Aalborg Symphony Orchestra Jens Schroder, conductor

Studio recording, Aalborg Handvaerkerforening, June 6, 1967. MONO (This release is based on a private amateur tape recording)

Grondahl is well known as a conductor. To collectors his reputation rests on his pioneering recordings for radio (reissued by Danacord) and Decca of a number of the Nielsen symphonies. His Danish Radio recordings of romantic Danish symphonies (including Simonsen, Borresen, Sandby and Glass) have been a valuable staple of the Danacord catalogue on both LP and CD. Grondahl was also a composer.

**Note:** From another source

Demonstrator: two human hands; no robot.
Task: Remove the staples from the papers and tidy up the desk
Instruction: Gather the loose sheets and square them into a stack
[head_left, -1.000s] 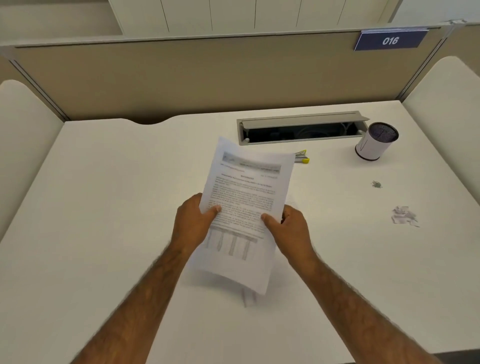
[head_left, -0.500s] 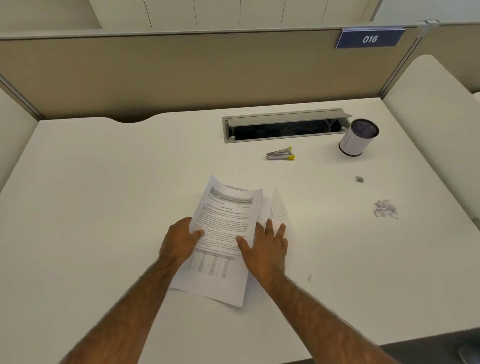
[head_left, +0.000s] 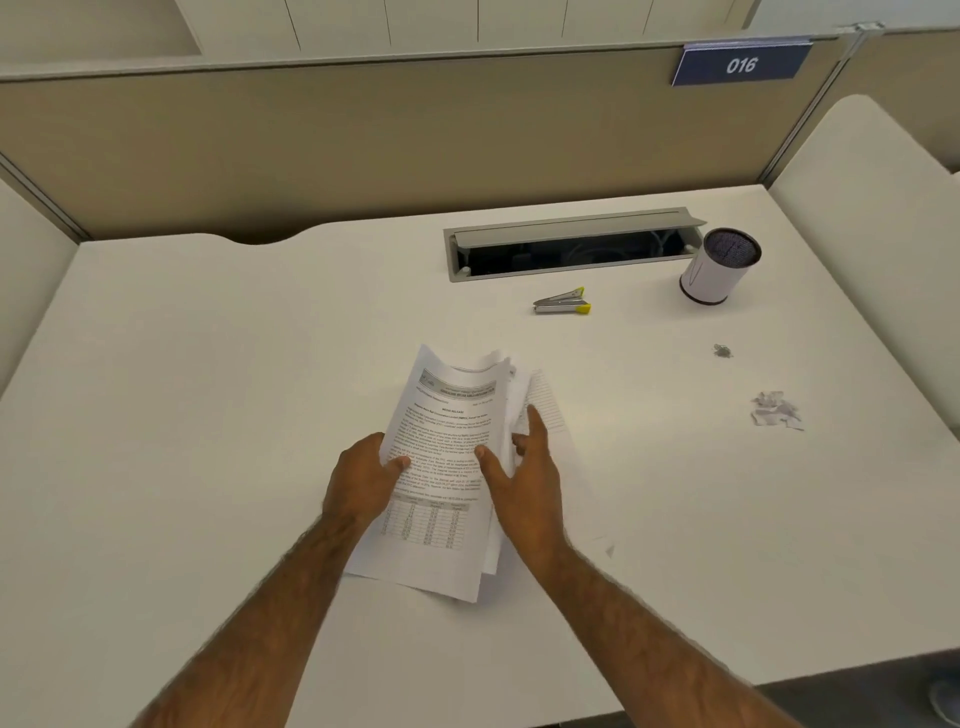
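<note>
On the desk (head_left: 208, 415) between the hands — papers (head_left: 447, 447), left hand (head_left: 363, 478) gripping, right hand (head_left: 530, 483) pinching.

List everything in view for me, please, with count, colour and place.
papers: one stack, white, printed, desk centre
staple remover: one, silver with yellow tip, beyond the papers
cup: one, white, dark inside, far right
staples: one small grey heap, right side
paper scraps: one cluster, white, near right edge
cable tray: one, grey, lid open, desk rear
desk: one, white
partition: one, beige, behind desk
number plate: one, blue, "016", on partition
left hand: one, holds the stack's left edge
right hand: one, pinches its right edge
</note>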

This concerto dates from 1917 while slaughter was raging hundreds of miles away to the south in mainland Europe. There is little or no tragedy to be heard in this escapist music. The music is Elgarian and certainly if you enjoy the British composer's violin concerto you should listen to this one. There is a moment of Korngoldian melting lyricism at 2:10 in the first incident-packed movement. The second movement has its soft Delian passages all of which remind us of Delius' links with Denmark and Danish composers, notably Sandby. The third movement has plenty of attack after a walking -pace introduction with a theme and treatment which has a counterpart in Frankel's famous piece Carriage and Pair. The music gives in to schmaltz, occasionally going slightly over the top. There is a charming accelerating theme towards the end. The convincing ending is marred slightly by the sudden cut off in the recording presumably to remove well-deserved applause. This does however create a jarring transition from concert-hall ambience to silence.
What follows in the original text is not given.